Di satu sisi hal itu merupakan hak setiap narapidana yang dijamin oleh undang-undang. Akan tetapi tak dapat dipungkiri juga bahwa upaya PK kerap dijadikan jalan pintas untuk terbebas dari jerat hukuman. Apalagi Hakim Agung Artidjo telah purna tugas per Mei 2018 lalu.

Saat ini justru publik sering kali diperlihatkan pada putusan tingkat PK yang sering kali tidak berpihak dengan pemberantasan korupsi.
Contohnya, Choel Mallarangeng, pada tingkat pengadilan sebelumnya yang divonis 3,5 tahun penjara dan denda Rp 250 juta (incracht), tetapi Mahkamah Agung (MA) meringankan hukumannya hanya menjadi 3 tahun penjara.

MA juga mengabulkan PK mantan Direktur Pengolahan PT Pertamina, Suroso Atmomartoyo. Sebelumnya Suroso dihukum 7 tahun penjara, denda Rp 200 juta, dan kewajiban membayar uang pengganti senilai US$190 ribu. Namun putusan PK malah menghilangkan kewajiban pembayaran uang pengganti tersebut.

Hukum positif Indonesia mengatur serta membatasi syarat bagi terpidana yang ingin mengajukan PK. Pasal 263 ayat (2) KUHAP telah tegas menyebutkan bahwa syarat jika seseorang ingin mengajukan PK.

Syarat yang dimaksud adalah apabila terdapat keadaan/novum baru, putusan yang keliru, kekhilafan dari hakim saat menjatuhkan putusan.

Namun dalam beberapa kesempatan syarat itu kerap diabaikan, sehingga putusan yang dihasilkan dinilai jauh dari rasa keadilan bagi masyarakat.
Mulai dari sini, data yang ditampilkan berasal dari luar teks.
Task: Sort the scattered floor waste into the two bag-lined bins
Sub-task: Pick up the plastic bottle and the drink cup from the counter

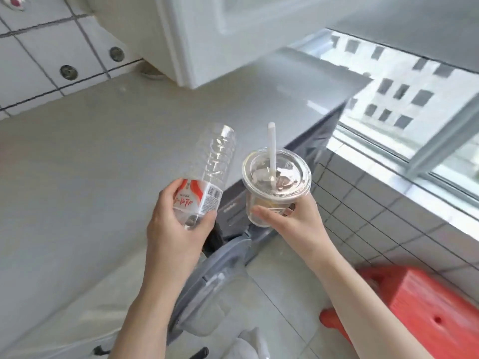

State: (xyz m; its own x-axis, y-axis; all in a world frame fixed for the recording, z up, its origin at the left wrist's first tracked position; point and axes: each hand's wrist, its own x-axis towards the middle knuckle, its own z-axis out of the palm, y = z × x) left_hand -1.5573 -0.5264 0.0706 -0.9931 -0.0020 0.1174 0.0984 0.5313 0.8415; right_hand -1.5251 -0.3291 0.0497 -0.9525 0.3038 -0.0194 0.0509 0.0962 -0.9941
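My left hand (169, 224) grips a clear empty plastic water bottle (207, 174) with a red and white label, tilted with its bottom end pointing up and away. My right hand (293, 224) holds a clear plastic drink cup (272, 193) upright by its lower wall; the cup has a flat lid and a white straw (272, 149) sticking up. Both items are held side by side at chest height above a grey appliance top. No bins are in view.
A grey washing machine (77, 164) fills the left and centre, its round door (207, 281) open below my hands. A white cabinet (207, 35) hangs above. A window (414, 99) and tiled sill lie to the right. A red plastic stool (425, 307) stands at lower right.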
Potret kelam putusan PK selama ini pun turut menjadi sorotan. Data ICW menyebutkan sejak 2007 hingga 2018 ada 101 narapidana yang dibebaskan, 5 putusan lepas, dan 14 dihukum lebih ringan daripada tingkat pengadilan pada fase peninjauan kembali.

Tren yang kerap kali menghukum ringan pelaku korupsi harus menjadi evaluasi serius bagi MA, karena lambat laun akan semakin menurunkan kepercayaan publik pada lembaga peradilan.

Menanggapi sejumlah pengajuan permohonan PK yang diajukan terpidana korupsi, dalam rilis yang disampaikan pada Senin (3/6/2019), ICW menuntut agar Mahkamah Agung menolak setiap permohonan PK yang diajukan oleh terpidana korupsi.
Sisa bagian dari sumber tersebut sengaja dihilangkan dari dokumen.